* **WHAT NEEDS TO BE DONE**
Reproduce each line from the first in the data through the line that contains "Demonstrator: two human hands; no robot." exactly; give nothing else.

* **DATA EXTRACT**
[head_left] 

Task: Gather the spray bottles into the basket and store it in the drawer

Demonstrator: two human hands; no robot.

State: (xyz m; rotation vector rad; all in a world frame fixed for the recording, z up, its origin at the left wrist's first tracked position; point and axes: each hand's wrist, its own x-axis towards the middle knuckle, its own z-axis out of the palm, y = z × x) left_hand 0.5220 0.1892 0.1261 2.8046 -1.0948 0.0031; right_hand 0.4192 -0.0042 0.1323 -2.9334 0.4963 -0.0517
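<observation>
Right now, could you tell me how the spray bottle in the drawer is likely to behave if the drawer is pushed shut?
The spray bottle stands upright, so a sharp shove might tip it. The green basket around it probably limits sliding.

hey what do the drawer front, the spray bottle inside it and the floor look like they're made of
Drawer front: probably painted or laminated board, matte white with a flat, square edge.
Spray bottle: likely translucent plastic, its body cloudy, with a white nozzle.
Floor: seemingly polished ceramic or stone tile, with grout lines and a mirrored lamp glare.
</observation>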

* **SOLUTION**
[head_left] 

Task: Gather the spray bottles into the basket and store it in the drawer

Demonstrator: two human hands; no robot.

No more output will be added to the exercise.